Helen,
I didn’t realise, at the time of posting, you had not yet had your chest X-ray.
At this point, it still sounds similar to what happened to me. I had raised ANCA (can’t remember if it was P or C, but they’re all associated with different types of vasculitis).
But inflammatory markers (CRP and ESR) were NOT raised - neither were any of the other tests abnormal. Raised ANCA in complete isolation is very unusual, and not diagnotistically very helpful. Although, to confuse things further, I’d had significantly raised ESR, reasons still unknown, when I’d visited the doctor a year or two before, for what I now think to have been a relapse.
I’ve had asthma and allergies all my life, but they are so common in the general population that I’ve never been convinced that has major significance, either.
Anyway, on discovery of the raised ANCA, I had both lung X-rays and kidney function tests. I was petrified of the lung X-ray, as my father (who had never smoked) had recently died of a rare form of lung cancer. As it was still very fresh in my mind, and I was feeling increasingly unwell, I’d half got it into my head I’d got the same thing, and was going to see a sinister mass there.
Anyway, lung and kidneys were both fine - which again was not typical of vasculitis, which would commonly affect one or both.
So they did the ANCA test again - NORMAL result. Whole thing immediately dropped, and never mentioned again. In fact, I’m not sure I was ever told, officially, I didn’t have vasculitis. But the focus immediately shifted back to MS, and I was fairly promptly diagnosed with that.
I’m still mystified by the abnormal ANCA and ESR readings (each just a single time). But from what I can gather, although ESR is variable, ANCA wouldn’t usually spontaneously correct itself.
I’m still curious whether they have bothered to retest you, as I only found out afterwards that it’s known for having quite a high rate of false positives.
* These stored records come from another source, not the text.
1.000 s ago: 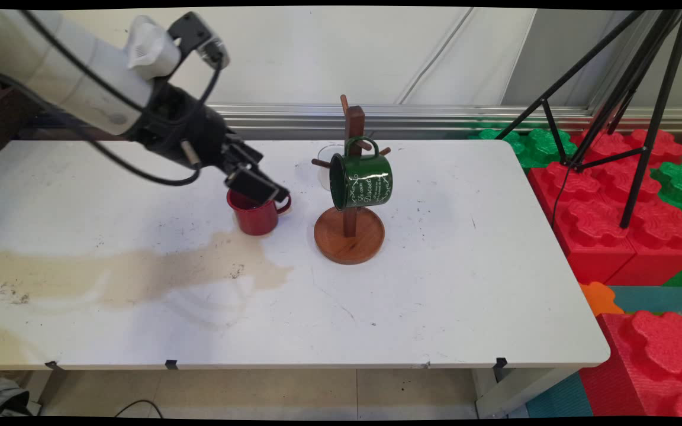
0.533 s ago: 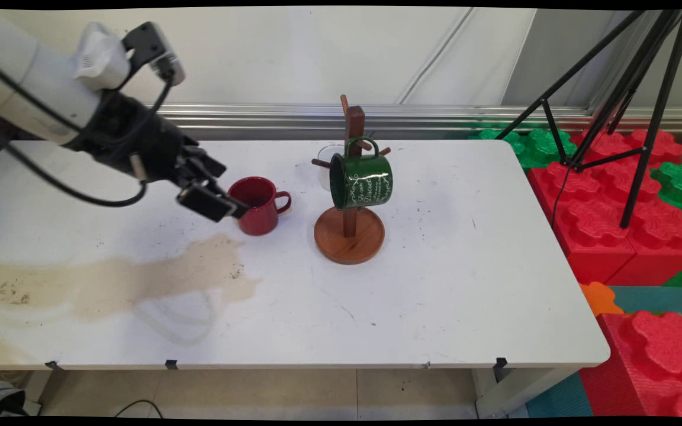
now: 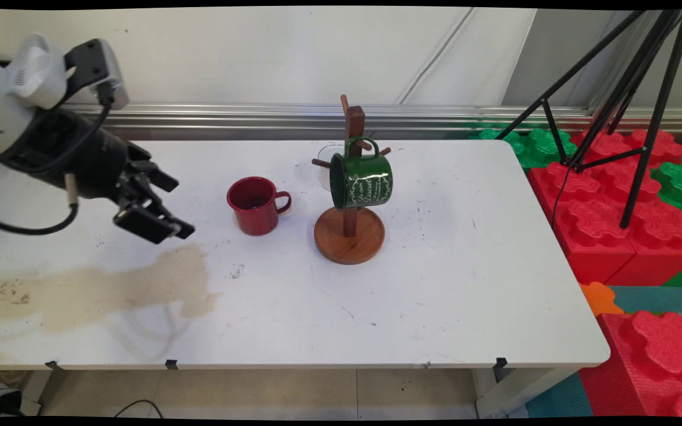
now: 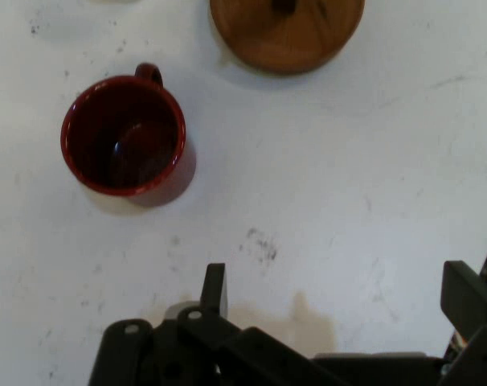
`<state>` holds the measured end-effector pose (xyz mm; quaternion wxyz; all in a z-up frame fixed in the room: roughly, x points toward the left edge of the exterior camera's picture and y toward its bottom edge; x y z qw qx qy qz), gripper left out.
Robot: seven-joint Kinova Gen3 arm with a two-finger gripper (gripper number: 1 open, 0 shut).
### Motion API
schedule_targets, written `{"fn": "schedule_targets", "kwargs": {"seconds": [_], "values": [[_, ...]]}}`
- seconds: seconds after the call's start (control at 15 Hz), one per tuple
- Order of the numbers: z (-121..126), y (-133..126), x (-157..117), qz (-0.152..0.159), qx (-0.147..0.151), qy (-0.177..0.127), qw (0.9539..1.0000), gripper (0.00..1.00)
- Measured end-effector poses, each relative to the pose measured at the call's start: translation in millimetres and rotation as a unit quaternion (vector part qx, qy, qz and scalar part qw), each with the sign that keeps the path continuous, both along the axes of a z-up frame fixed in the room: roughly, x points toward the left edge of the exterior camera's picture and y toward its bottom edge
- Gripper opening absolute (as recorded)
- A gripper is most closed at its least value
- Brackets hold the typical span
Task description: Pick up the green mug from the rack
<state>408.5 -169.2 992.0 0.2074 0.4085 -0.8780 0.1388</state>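
Gripper (image 3: 166, 207) hangs over the table's (image 3: 436, 307) left part, fingers (image 4: 214, 288) apart, holding nothing. Red mug (image 3: 256, 205) upright to its right, apart from it, bare tabletop between. Mug tree (image 3: 350, 228) just beyond, green mug (image 3: 362, 179) hung on it. Brown stain (image 3: 110, 287) beneath gripper.

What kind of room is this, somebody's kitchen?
More likely a robot test room than a kitchen: a bare white table, a black tripod and foam blocks beside it, and a gripper near a red mug.
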Motion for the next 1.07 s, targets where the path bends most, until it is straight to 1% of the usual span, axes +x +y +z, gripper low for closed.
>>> {"fn": "schedule_targets", "kwargs": {"seconds": [0.33, 0.53, 0.73, 1.07], "values": [[1.5, 9.9, 7.2, -0.012, 0.002, -0.017, 0.9998, 1.00], [1.4, 9.5, 3.3, -0.020, -0.001, -0.018, 0.9997, 1.00], [0.6, 3.1, -9.1, -0.024, -0.012, -0.007, 0.9996, 1.00], [-1.1, -11.2, -34.3, -0.027, -0.030, 0.025, 0.9989, 1.00]]}}
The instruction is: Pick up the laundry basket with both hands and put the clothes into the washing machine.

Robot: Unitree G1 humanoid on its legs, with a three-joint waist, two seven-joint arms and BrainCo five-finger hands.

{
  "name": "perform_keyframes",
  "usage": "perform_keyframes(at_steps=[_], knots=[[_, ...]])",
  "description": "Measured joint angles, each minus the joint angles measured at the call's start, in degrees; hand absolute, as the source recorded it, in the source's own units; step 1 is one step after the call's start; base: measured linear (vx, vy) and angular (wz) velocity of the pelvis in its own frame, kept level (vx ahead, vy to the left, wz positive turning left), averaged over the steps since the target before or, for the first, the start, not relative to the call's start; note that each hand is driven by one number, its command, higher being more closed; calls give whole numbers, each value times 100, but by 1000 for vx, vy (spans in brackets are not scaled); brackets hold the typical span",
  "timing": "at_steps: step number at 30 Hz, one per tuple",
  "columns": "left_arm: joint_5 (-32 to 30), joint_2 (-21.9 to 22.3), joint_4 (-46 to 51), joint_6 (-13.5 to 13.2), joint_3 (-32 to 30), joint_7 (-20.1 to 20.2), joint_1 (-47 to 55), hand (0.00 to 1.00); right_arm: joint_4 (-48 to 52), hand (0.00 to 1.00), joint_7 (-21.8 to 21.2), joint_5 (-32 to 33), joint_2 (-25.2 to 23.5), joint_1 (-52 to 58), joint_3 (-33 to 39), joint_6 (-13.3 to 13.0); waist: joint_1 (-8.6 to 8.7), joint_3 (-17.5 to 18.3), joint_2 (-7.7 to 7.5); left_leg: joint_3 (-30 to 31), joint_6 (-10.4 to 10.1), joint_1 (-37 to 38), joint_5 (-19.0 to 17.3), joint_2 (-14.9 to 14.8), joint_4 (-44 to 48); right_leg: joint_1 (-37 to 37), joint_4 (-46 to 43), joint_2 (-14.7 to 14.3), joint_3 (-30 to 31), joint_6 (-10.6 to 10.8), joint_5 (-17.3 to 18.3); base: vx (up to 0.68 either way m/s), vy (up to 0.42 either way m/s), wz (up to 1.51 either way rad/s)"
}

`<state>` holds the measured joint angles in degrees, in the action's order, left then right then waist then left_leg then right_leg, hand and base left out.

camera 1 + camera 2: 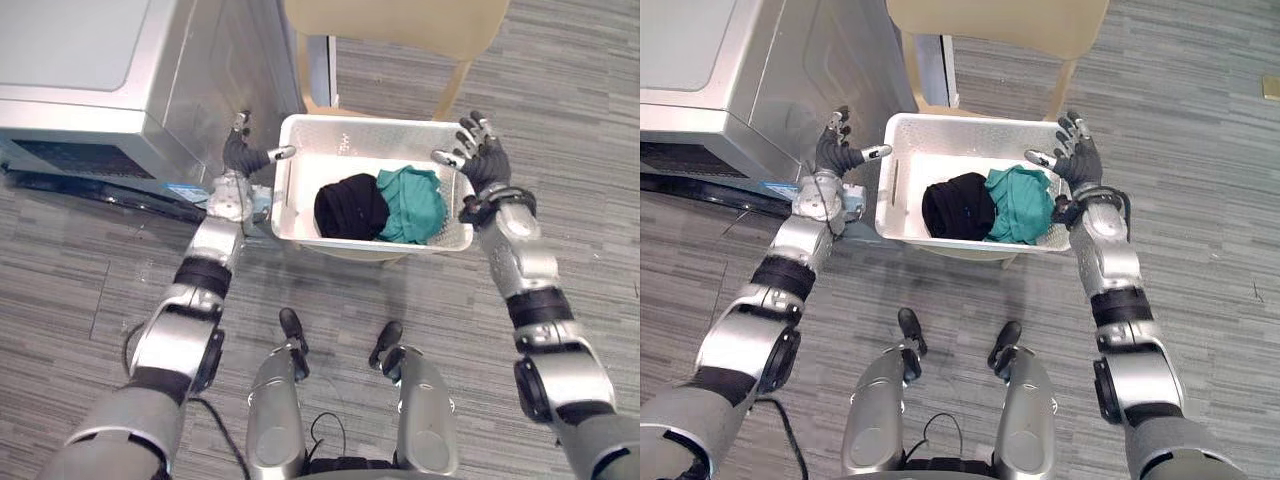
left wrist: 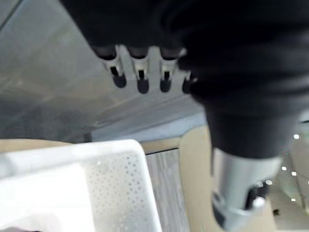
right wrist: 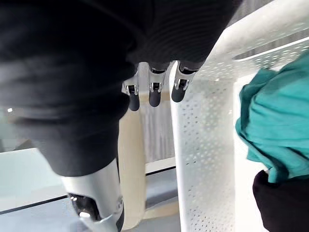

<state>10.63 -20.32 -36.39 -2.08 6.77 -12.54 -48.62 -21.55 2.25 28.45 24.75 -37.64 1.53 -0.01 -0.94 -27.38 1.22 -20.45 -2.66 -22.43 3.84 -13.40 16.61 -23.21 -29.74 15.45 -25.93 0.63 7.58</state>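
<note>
A white perforated laundry basket (image 1: 298,196) rests on a tan wooden stool. In it lie a black garment (image 1: 350,207) and a teal garment (image 1: 415,203). My left hand (image 1: 243,152) is just outside the basket's left end, open, fingers straight and thumb reaching toward the rim. My right hand (image 1: 482,155) is open at the basket's right end, thumb over the rim. In the left wrist view straight fingers (image 2: 140,79) hang above the basket's corner (image 2: 120,183). In the right wrist view the fingers (image 3: 153,94) stand beside the basket's wall (image 3: 203,145), with the teal garment (image 3: 275,130) inside.
A silver washing machine (image 1: 90,70) stands at the left, its side panel close behind my left hand. The tan stool (image 1: 400,25) extends beyond the basket's far side. Grey plank floor (image 1: 590,120) lies to the right.
</note>
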Motion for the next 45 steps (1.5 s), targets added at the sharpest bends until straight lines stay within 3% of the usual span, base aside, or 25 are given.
perform_keyframes(at_steps=[5,6,9,13,16,20,24,29,32,33,34,36,39,40,41,42,43,44,45], knots=[[139,17,1659,-318,-528,105,1782,0,231,0,7,-106,54,1430,1029,-145,34,100,-1,192,-28,359,-124,182,-5,426,-97,133,-76,134,259,53,-8,20],[188,120,2285,-415,-650,260,2674,0,265,0,-11,-246,15,2012,1264,-169,41,501,18,243,-62,365,-157,215,-90,476,-12,130,-137,197,330,82,-39,16],[225,467,2933,-561,-1032,396,3638,0,547,0,-140,-483,-115,2656,1570,-190,55,828,70,296,-65,571,-155,231,-296,757,256,54,-258,231,309,117,-22,13],[282,1129,3440,-663,-1563,621,5207,0,1231,0,-387,-728,-803,3694,1669,-311,18,1551,64,307,-71,1068,-137,259,-630,1325,651,-33,-395,276,240,143,-12,10],[315,1632,3648,-668,-1512,758,5847,0,1495,0,-541,-841,-1373,4126,1484,-342,3,1784,70,333,-88,1402,-124,347,-857,1695,852,-40,-490,342,220,118,27,17],[406,2161,3463,-587,-914,921,6500,0,1581,0,-718,-1013,-1953,4691,606,-320,-1,1962,80,476,-97,1723,-130,383,-969,2219,1146,-136,-685,423,171,56,15,21],[484,2293,2831,-417,-562,992,6631,0,1169,0,-761,-1063,-2227,4656,-176,-318,-22,2017,77,686,-186,1799,-245,239,-726,2643,1432,-354,-862,396,114,-14,-17,22],[519,2314,2564,-310,-447,858,6679,0,446,0,-390,-760,-2320,4384,-757,-324,-225,2076,145,1195,-215,1607,-339,167,-455,3006,1520,-537,-1300,401,230,-81,-46,48],[518,2288,2559,-312,-463,719,6671,0,446,0,-313,-502,-2201,4385,-716,-341,-295,2122,207,1419,-3,1333,-294,260,-466,3023,1254,-417,-1819,396,428,-54,-54,91],[515,2290,2547,-313,-494,700,6673,0,446,0,-254,-502,-2156,4372,-648,-341,-315,2126,192,1019,344,1290,-489,176,-452,3081,1266,-367,-2030,384,395,-2,-8,82],[511,2252,2520,-318,-533,679,6687,0,449,0,-205,-505,-2124,4361,-642,-351,-314,2106,123,647,470,1282,-569,12,-344,3125,1295,-254,-2188,299,337,3,15,86],[506,2242,2506,-317,-531,606,6776,0,451,0,-152,-565,-2001,4275,-648,-353,-324,2122,182,490,496,1120,-602,-308,351,3174,1157,-88,-2372,251,314,8,78,39],[504,2322,2507,-316,-593,595,6827,0,502,0,-93,-709,-1937,4100,-585,-363,-290,2125,178,827,453,1280,-593,-847,1308,3159,745,376,-2243,286,299,28,211,-8],[502,2367,2511,-316,-588,596,6779,0,501,0,-92,-708,-1925,4079,-586,-371,-299,2148,181,1129,191,1377,-622,-959,1434,3033,506,595,-2131,356,283,46,369,-16],[493,2364,2524,-316,-540,595,6736,0,502,0,-88,-707,-1921,4069,-587,-369,-291,2223,203,1376,-277,1439,-458,-967,1310,2819,278,823,-2016,533,280,53,414,-12],[483,2360,2523,-313,-489,591,6711,0,502,0,-74,-705,-1906,4068,-582,-370,-282,2283,250,1463,-465,1441,-442,-960,1166,2686,144,927,-1968,595,247,52,499,14],[449,2340,2518,-301,-417,593,6558,0,501,0,7,-702,-1925,4068,-517,-362,-258,2320,251,1472,-885,1395,-1039,-771,1022,2540,31,1160,-1943,795,126,11,573,64],[440,2257,2508,-288,-325,585,6290,0,489,0,45,-691,-1994,4068,-375,-351,-219,2320,163,1511,-989,1226,-1473,-558,1093,2507,52,1359,-1944,995,-41,-14,649,79],[430,2121,2482,-287,-241,579,6096,0,484,0,91,-640,-2101,4068,-318,-333,-272,2252,-24,1539,-851,1054,-1546,-320,1362,2505,161,1543,-1867,1004,-272,-37,519,63]])
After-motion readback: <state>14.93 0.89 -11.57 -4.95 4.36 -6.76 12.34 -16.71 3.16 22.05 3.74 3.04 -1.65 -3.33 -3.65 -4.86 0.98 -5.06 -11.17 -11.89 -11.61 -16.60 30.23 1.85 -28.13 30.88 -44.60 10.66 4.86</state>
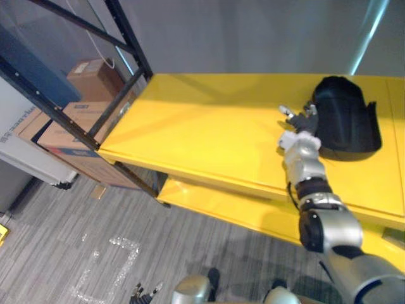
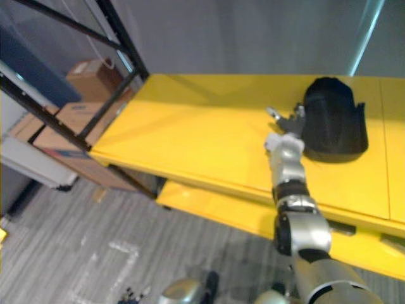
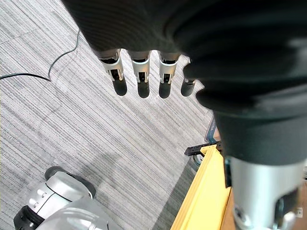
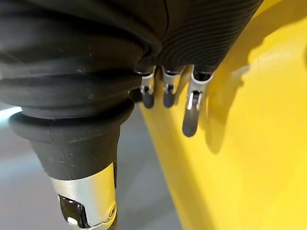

Strictly speaking, an MS diagnosis is never 100% certain, unless arrived at post mortem, so I still occasionally wonder: “What if they were wrong, and these one-off anomalies DID mean something, and weren’t just laboratory quirks?”
But I think it all comes down to trust, in the end. My neuro is an MS specialist, and I have to trust he doesn’t just recklessly go around diagnosing people. Although he admitted diagnosis is never certain, he must have been certain enough for all practical purposes. It was enough to satisfy the insurers, and I feel they would quickly have seized on any doubts.
I don’t know what I’m trying to say, really. I suppose that your results, like mine, are “unexplained”, yet not typical of the raft of results you’d expect of someone who had any of the several forms of ANCA vasculitis.
I do think “Are you walking around?” is a pertinent question, because I remember thinking, when the same issue arose with me, that it seemed odd I wasn’t more ill. Of course, I was quite ill enough - it was MS, after all - but I’d had symptoms for years and years. All the evidence I could find suggested it was very unlikely I’d still be working, and walking around fine (well, nearly fine), if I’d had literally years of untreated CNS vasculitis. So that helped reassure me it couldn’t be it.
Oh, I forgot to tell you I’ve also had a skin rash, on my thigh - pinhead fine, but not raised. I was referred to Dermatology, but as there was a 12-week wait, there was nothing left for him to see, or biopsy, by the time I got there, so he issued me an open-ended re-appointment (so I wouldn’t have to go back through my doctor) and told me to ring if it happened again. Which it never has yet. So another thing on the list of unexplained happenings that don’t quite fit anywhere.
I still think you might end up back on the MS path, but perhaps with a few things that are never explained. One of the things that has stayed with me is my neuro telling me: “Common things are more common”. Whilst MS is still not exactly common, it’s far more so than ANCA vasculitis. So if it’s a choice between the two, probability lies on the side of MS.